Per la corte «non si può negare a priori che già il rischio teorico che l’acquirente possa trovarsi un giorno esposto alla pretesa del legittimario, con i correlativi impedimenti alla circolazione del bene che da subito quel rischio si porta dietro, possa rappresentare, nelle singole situazioni concrete, un elemento idoneo a pregiudicare la conformità del risultato traslativo attuabile con il definitivo rispetto a quello programmato con il preliminare».

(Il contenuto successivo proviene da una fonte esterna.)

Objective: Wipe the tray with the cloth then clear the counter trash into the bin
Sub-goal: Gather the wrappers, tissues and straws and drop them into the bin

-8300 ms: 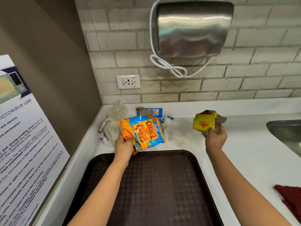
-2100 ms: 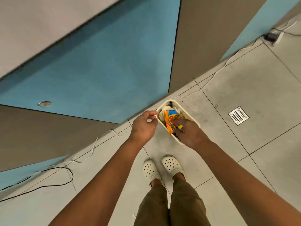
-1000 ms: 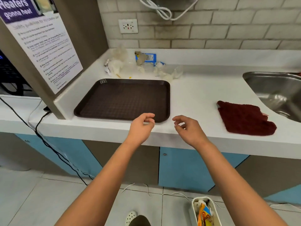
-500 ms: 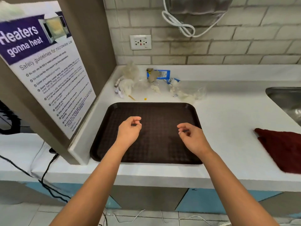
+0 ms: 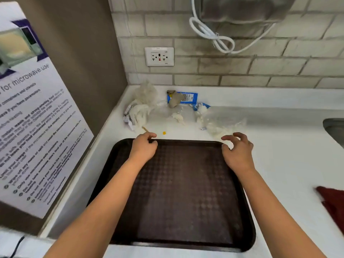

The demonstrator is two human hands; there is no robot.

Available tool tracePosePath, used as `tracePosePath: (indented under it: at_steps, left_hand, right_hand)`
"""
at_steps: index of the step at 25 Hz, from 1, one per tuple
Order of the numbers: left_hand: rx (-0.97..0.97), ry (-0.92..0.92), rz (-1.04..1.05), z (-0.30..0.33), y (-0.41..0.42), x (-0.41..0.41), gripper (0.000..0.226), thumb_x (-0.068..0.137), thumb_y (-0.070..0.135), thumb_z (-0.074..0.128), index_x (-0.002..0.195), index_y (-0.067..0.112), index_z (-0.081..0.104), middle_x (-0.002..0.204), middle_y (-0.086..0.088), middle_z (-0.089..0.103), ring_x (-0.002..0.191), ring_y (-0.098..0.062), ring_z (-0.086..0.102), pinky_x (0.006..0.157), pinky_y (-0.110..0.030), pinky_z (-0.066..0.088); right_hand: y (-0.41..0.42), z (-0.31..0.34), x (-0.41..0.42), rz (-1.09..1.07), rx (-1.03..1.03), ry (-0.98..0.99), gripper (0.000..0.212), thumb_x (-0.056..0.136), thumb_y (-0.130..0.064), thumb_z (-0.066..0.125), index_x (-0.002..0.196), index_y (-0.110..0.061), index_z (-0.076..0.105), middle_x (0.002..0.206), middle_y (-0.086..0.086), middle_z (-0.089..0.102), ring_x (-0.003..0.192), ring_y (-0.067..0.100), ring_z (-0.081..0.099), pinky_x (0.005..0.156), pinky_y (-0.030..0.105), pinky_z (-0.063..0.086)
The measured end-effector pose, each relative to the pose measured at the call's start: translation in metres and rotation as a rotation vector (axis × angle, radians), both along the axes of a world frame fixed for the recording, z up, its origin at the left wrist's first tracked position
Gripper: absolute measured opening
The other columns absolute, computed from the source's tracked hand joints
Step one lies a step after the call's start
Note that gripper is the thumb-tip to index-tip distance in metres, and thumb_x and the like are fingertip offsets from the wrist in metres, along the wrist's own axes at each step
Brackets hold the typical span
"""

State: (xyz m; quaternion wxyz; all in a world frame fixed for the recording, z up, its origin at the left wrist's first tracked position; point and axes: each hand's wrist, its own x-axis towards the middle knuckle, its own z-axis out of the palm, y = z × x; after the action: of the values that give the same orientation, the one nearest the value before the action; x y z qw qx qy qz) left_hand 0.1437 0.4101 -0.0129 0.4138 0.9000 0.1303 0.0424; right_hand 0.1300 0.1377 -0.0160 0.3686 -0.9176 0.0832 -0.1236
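Scraps (image 5: 141, 110) are lying at the counter's (image 5: 279, 142) back left corner, beyond the tray (image 5: 182, 192): light, soft, crushable, best pinched in bunches. Left hand (image 5: 144, 147) and right hand (image 5: 237, 152) are hovering loosely curled, holding nothing, having advanced from mid-tray to its far edge.

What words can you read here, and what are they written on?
"for microwave use" on the poster fixed to the left wall.
Poster's small numbered lines: too blurred to read.
Blue wrapper by the back wall: white label with print, too small to read.
Socket: tiny marks, unreadable.
Crumpled white wrapper near the corner: dark print, unreadable.
Tray, cloth and dryer: no text visible.
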Motion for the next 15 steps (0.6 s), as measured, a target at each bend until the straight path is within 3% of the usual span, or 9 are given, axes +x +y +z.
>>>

Perciò la corte cassa la sentenza impugnata e rispedisce le parti davanti al giudice di appello, al quale assegna il compito di «valutare la legittimità del rifiuto del promissario in applicazione del seguente principio:
“In tema di preliminare di vendita, la provenienza del bene da donazione, anche se non comporta per sé stessa un pericolo concreto e attuale di perdita del bene, tale da abilitare il promissario ad avvalersi del rimedio dell’art. 1481 c.c., è comunque circostanza influente sulla sicurezza, la stabilità e le potenzialità dell’acquisto programmato con il preliminare. In quanto tale essa non può essere taciuta dal promittente venditore, pena la possibilità che il promissario acquirente, ignaro della provenienza, possa rifiutare la stipula del contratto definitivo, avvalendosi del rimedio generale dell’art. 1460 c.c., se ne ricorrono gli estremi”».